LETTER 182. TO HUGH FALCONER. Down, November 8th {1864}.

Your remark on the relation of the award of the medal and the present outburst of bigotry had not occurred to me. It seems very true, and makes me the more gratified to receive it. General Sabine (182/1. See "Life and Letters," III., page 28.) wrote to me and asked me to attend at the anniversary, but I told him it was really impossible. I have never been able to conjecture the cause; but I find that on my good days, when I can write for a couple of hours, that anything which stirs me up like talking for half or even a quarter of an hour, generally quite prostrates me, sometimes even for a long time afterwards. I believe attending the anniversary would possibly make me seriously ill. I should enjoy attending and shaking you and a few of my other friends by the hand, but it would be folly even if I did not break down at the time. I told Sabine that I did not know who had proposed and seconded me for the medal, but that I presumed it was you, or Hooker or Busk, and that I felt sure, if you attended, you would receive the medal for me; and that if none of you attended, that Lyell or Huxley would receive it for me. Will you receive it, and it could be left at my brother's?

Again accept my cordial and enduring thanks for all your kindness and sympathy.

LETTER 183. TO B.D. WALSH. Down, December 4th {1864}.

I have been greatly interested by your account of your American life. What an extraordinary and self-contained life you have led! and what vigour of mind you must possess to follow science with so much ardour after all that you have undergone! I am very much obliged to you for your pamphlet on Geographical Distribution, on Agassiz, etc. (183/1. Mr. Walsh's paper "On certain Entomological Speculations of the New England School of Entomologists" was published in the "Proc. Entomolog. Soc. of Philadelphia," September 1864, page 207.) I am delighted at the manner in which you have bearded this lion in his den. I agree most entirely with all that you have written. What I meant when I wrote to Agassiz to thank him for a bundle of his publications, was exactly what you suppose. (183/2. Namely, that Mr. Darwin, having been abused as an atheist, etc., by other writers, probably felt grateful to a writer who was willing to allow him "a spirit as reverential as his own." ("Methods of Study," Preface, page iv.) I confess, however, I did not fully perceive how he had misstated my views; but I only skimmed through his "Methods of Study," and thought it a very poor book. I am so much accustomed to be utterly misrepresented that it hardly excites my attention. But you really have hit the nail on the head capitally. All the younger good naturalists whom I know think of Agassiz as you do; but he did grand service about glaciers and fish. About the succession of forms, Pictet has given up his whole views, and no geologist now agrees with Agassiz. I am glad that you have attacked Dana's wild notions; {though} I have a great respect for Dana...If you have an opportunity, read in "Trans. Linn. Soc." Bates on "Mimetic Lepidoptera of Amazons." I was delighted with his paper.

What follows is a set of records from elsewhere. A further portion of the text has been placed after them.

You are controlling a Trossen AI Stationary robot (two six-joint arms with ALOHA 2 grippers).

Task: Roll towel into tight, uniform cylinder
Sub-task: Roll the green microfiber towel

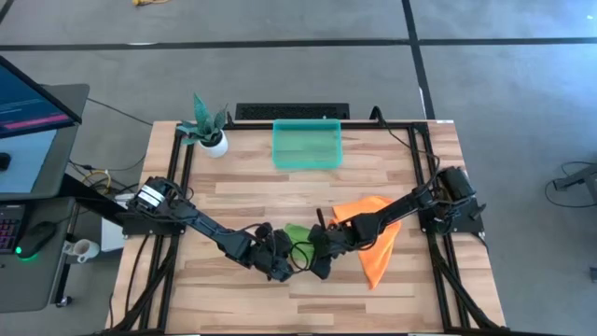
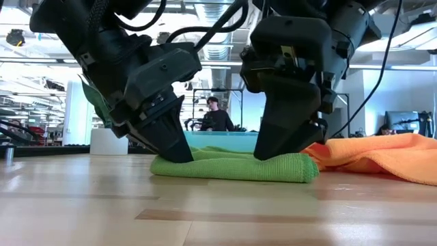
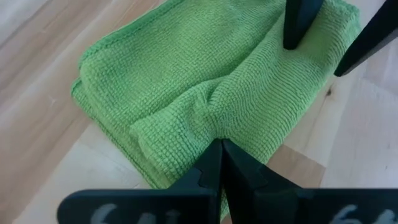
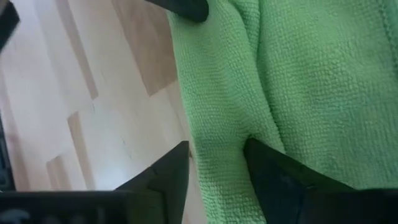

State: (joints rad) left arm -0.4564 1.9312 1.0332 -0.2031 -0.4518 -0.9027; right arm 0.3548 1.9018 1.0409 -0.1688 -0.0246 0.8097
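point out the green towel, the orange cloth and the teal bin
green towel (image 2: 232, 166), low view, front face of the folded stack
orange cloth (image 1: 378, 245), high view, middle of the spread fabric
teal bin (image 1: 307, 143), high view, floor of the tray

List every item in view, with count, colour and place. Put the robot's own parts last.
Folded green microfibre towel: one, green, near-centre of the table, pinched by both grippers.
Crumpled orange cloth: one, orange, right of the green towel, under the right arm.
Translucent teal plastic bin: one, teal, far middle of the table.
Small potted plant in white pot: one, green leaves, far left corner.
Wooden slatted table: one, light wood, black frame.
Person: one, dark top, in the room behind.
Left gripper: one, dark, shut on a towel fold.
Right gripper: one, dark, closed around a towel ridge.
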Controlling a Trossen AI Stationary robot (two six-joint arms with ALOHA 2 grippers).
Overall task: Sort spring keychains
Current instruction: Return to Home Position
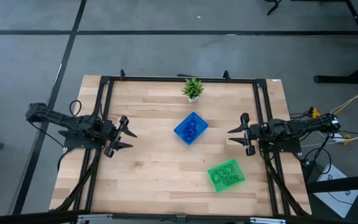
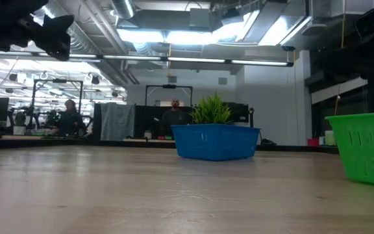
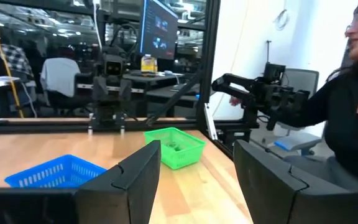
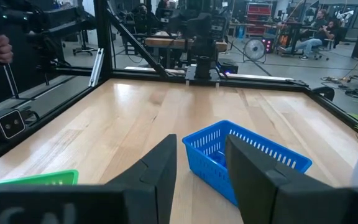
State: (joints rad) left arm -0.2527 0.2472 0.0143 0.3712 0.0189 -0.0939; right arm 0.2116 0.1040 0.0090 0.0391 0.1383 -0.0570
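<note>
The blue spring keychains (image 1: 190, 129) lie inside the blue square tray (image 1: 199, 119) at the table's middle. The green spring keychains (image 1: 226, 175) lie inside the green square tray (image 1: 238, 180) toward the near right. My left gripper (image 1: 129, 139) is open and raised over the table's left side, fingers pointing right. My right gripper (image 1: 232, 135) is open and raised over the right side, fingers pointing left. Each wrist view shows its own open fingers, the left gripper (image 3: 194, 162) and the right gripper (image 4: 201, 149), with nothing between them.
A small green potted plant (image 1: 192, 89) stands near the far edge, behind the blue tray. A black frame (image 1: 179, 79) runs along the table's far, left and right sides. A person (image 3: 347, 118) sits past the near edge. Bare wood lies between the trays and the arms.
</note>
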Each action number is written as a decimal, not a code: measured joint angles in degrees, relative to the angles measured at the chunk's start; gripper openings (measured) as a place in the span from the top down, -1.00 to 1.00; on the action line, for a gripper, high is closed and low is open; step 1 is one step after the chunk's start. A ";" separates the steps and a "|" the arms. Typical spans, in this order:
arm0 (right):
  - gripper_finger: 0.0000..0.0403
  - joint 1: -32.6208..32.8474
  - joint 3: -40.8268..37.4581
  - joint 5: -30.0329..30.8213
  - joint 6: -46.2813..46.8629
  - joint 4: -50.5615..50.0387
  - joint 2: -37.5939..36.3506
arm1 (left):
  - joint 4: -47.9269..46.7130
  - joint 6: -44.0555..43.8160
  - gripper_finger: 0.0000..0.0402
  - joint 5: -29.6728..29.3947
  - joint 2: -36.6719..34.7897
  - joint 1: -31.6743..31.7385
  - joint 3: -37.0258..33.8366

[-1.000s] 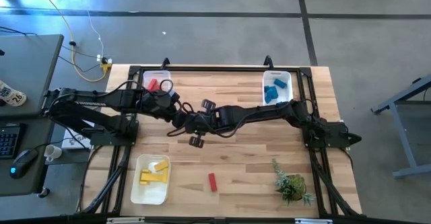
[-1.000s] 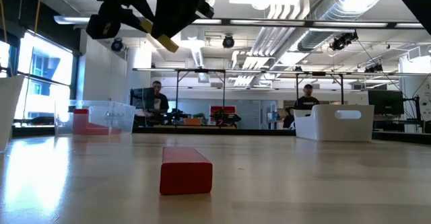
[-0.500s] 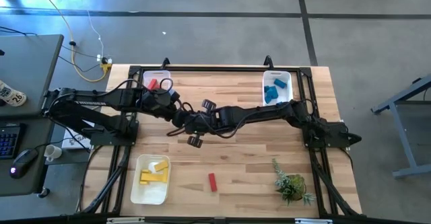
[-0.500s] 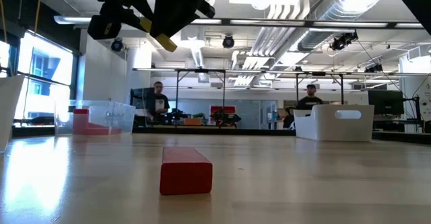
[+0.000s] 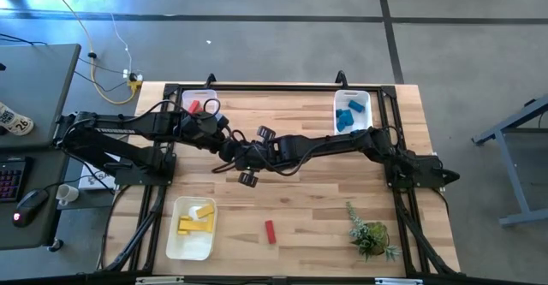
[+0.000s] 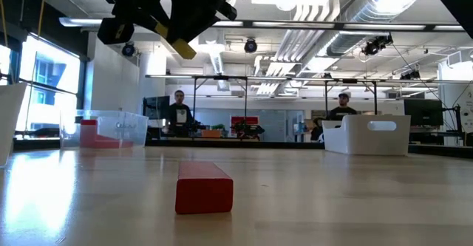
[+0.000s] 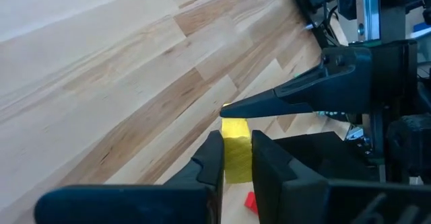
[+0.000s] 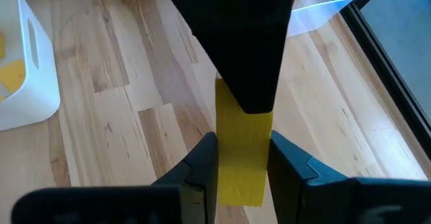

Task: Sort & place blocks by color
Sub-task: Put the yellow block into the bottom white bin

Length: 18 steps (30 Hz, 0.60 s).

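Note:
A yellow block (image 6: 178, 46) hangs in the air over the table's middle, with both grippers shut on it. My left gripper (image 5: 236, 151) comes from the left and my right gripper (image 5: 253, 155) from the right; they meet tip to tip. One red block (image 5: 270, 231) lies flat on the table near the front edge, close up in the low view as the red block (image 6: 204, 188). More yellow blocks lie in the near-left bin (image 5: 177, 236), a red one in the far-left bin (image 5: 205, 94), blue ones in the far-right bin (image 5: 361, 97). My left gripper pinches one end of the yellow block (image 7: 236, 158) between its two fingers, on two opposite sides. The fingers slant down from the table's left and lie along the block. The block is clear of the table, its other end (image 7: 235, 125) reaching past the fingertips. My right gripper pinches the yellow block's other end (image 8: 242, 167) between its two fingers, which slant down from the table's right and run along the block. The block's far end is hidden behind the left gripper (image 8: 246, 56). The block hangs tilted, clear of the table.
A small green plant (image 5: 370, 234) stands near the front right corner. The three bins sit at the far left, far right and near left. People stand in the room beyond the table in the low view.

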 joint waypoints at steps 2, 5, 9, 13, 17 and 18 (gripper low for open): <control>0.61 0.00 0.00 0.00 -0.02 0.00 0.00 | 0.00 0.10 0.87 0.09 0.02 -0.02 -0.02; 0.53 -0.01 0.00 -0.37 -0.99 -0.05 0.00 | 0.00 0.52 0.87 0.20 0.02 -0.02 -0.04; 0.41 0.00 0.00 -1.64 -1.50 0.09 0.00 | 0.02 1.31 0.88 0.98 0.04 -0.04 -0.09; 0.31 0.04 0.00 -1.84 -0.85 0.28 0.00 | 0.01 1.71 0.88 1.01 -0.07 -0.07 -0.09; 0.22 0.04 0.00 -2.49 -0.62 0.48 0.00 | -0.13 2.30 0.88 0.96 -0.20 -0.09 -0.09; 0.20 0.04 0.00 -2.51 -0.34 0.50 0.00 | -0.13 2.32 0.88 0.94 -0.20 -0.09 -0.09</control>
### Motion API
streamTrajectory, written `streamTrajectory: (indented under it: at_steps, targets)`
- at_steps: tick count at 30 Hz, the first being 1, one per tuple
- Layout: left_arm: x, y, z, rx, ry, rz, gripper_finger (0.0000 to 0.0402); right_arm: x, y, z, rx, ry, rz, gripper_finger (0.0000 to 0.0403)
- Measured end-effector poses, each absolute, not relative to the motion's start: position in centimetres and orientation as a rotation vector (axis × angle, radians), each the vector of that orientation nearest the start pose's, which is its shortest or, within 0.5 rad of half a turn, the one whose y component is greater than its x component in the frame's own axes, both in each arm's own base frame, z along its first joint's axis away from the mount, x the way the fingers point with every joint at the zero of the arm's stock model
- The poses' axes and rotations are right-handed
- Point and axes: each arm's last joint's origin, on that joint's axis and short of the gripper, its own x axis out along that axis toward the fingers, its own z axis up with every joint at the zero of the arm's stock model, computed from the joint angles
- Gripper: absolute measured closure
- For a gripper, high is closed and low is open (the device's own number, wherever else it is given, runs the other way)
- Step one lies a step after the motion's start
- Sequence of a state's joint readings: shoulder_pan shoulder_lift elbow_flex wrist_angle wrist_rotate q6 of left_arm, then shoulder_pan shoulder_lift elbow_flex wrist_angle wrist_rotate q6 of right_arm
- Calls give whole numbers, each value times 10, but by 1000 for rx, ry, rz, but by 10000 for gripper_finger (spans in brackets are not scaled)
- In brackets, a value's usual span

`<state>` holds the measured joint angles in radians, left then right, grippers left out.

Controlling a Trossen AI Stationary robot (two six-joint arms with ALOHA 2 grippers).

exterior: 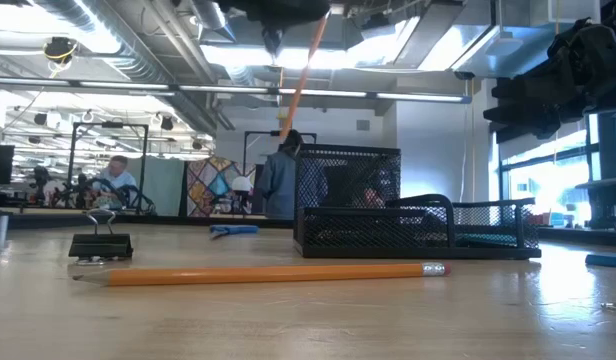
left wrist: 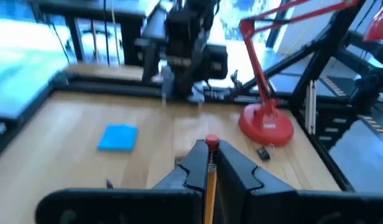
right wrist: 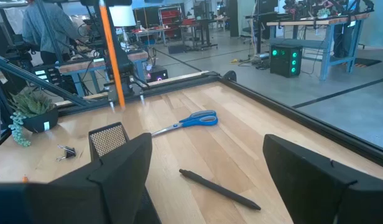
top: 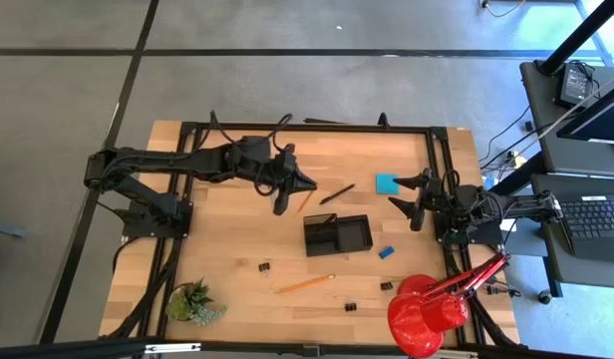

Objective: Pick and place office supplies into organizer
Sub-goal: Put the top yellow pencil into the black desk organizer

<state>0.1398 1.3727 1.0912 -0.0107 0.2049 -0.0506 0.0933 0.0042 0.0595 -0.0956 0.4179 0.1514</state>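
Note:
An orange pencil [top: 305,199] hangs lifted above the table's middle, and my left gripper [top: 305,187] is shut on it. A second orange pencil [top: 305,284] lies flat on the table near the front. The black organizer [top: 337,235] stands on the table just right of the held pencil. A black pen [top: 337,193], a blue note pad [top: 387,183] and a small blue eraser [top: 387,252] lie around it. Blue-handled scissors [right wrist: 191,120] lie beyond the pen. My right gripper [top: 409,196] waits open at the right edge, holding nothing. My left gripper pinches the orange pencil's shaft just below its eraser end [left wrist: 211,155] between its two fingers. The fingers [left wrist: 238,165] come roughly level from the table's left and lie across the pencil. The pencil hangs below them, slightly tilted, its lower end [right wrist: 119,99] clear of the table.
Small black binder clips [top: 265,267] [top: 386,285] [top: 352,304] are scattered along the front. A green plant [top: 194,302] stands at the front left and a red desk lamp [top: 427,311] at the front right. A black frame [top: 307,127] edges the table.

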Motion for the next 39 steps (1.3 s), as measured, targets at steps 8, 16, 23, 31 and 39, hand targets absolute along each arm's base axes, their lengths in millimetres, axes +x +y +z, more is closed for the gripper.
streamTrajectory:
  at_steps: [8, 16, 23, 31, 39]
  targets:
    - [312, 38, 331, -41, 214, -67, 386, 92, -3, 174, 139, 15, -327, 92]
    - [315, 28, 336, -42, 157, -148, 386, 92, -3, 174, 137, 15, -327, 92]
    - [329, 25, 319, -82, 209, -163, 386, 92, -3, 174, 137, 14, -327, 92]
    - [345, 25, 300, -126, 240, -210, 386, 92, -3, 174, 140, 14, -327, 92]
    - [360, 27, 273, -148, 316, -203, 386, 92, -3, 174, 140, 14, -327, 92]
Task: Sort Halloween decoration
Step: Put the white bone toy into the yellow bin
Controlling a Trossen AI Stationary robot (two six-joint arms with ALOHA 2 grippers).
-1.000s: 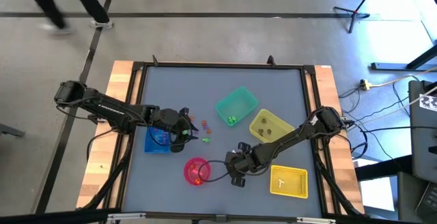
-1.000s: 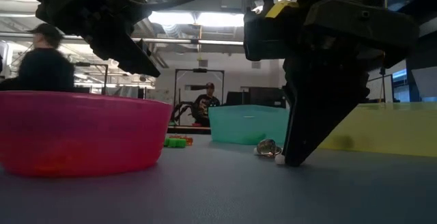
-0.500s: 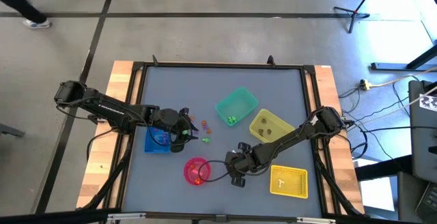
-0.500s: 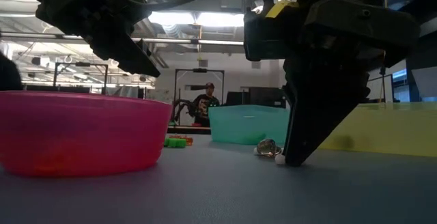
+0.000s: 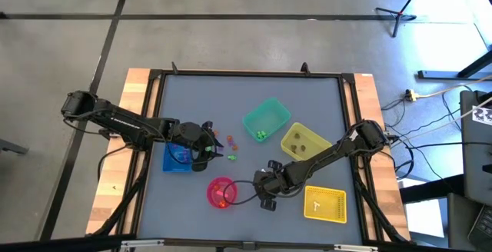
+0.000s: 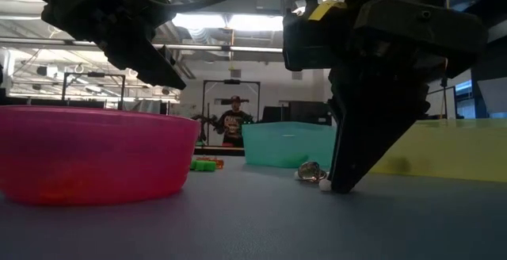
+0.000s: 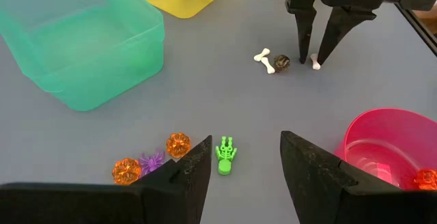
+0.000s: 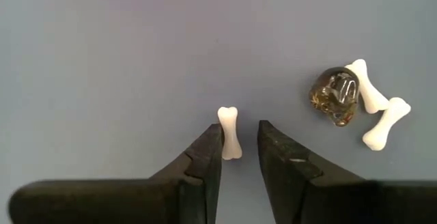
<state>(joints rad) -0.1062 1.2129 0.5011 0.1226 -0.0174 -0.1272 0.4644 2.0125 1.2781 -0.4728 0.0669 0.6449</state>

I have got a notice of your views about the female Cynips inserted in the "Natural History Review" (183/3. "Nat. Hist. Review," January 1865, page 139. A notice by "J.L." (probably Lord Avebury) on Walsh's paper "On Dimorphism in the Hymenopterous Genus Cynips," in the "Proc. Entomolog. Soc. of Philadelphia," March, 1864.): whether the notice will be favourable, I do not know, but anyhow it will call attention to your views...

As you allude in your paper to the believers in change of species, you will be glad to hear that very many of the very best men are coming round in Germany. I have lately heard of Hackel, Gegenbauer, F. Muller, Leuckart, Claparede, Alex. Braun, Schleiden, etc. So it is, I hear, with the younger Frenchmen.

LETTER 184. TO J.D. HOOKER. Down, January 19th {1865}.

It is working hours, but I am trying to take a day's holiday, for I finished and despatched yesterday my Climbing paper. For the last ten days I have done nothing but correct refractory sentences, and I loathe the whole subject like tartar emetic. By the way, I am convinced that you want a holiday, and I think so because you took the devil's name in vain so often in your last note. Can you come here for Sunday? You know how I should like it, and you will be quiet and dull enough here to get plenty of rest. I have been thinking with regret about what you said in one of your later notes, about having neglected to make notes on the gradation of character in your genera; but would it be too late? Surely if you looked over names in series the facts would come back, and you might surely write a fine paper "On the gradation of important characters in the genera of plants." As for unimportant characters, I have made their perfect gradation a very prominent point with respect to the means of climbing, in my paper. I begin to think that one of the commonest means of transition is the same individual plant having the same part in different states: thus Corydalis claviculata, if you look to one leaf, may be called a tendril-bearer; if you look to another leaf it may be called a leaf-climber. Now I am sure I remember some cases with plants in which important parts such as the position of the ovule differ: differences in the spire of leaves on lateral and terminal branches, etc.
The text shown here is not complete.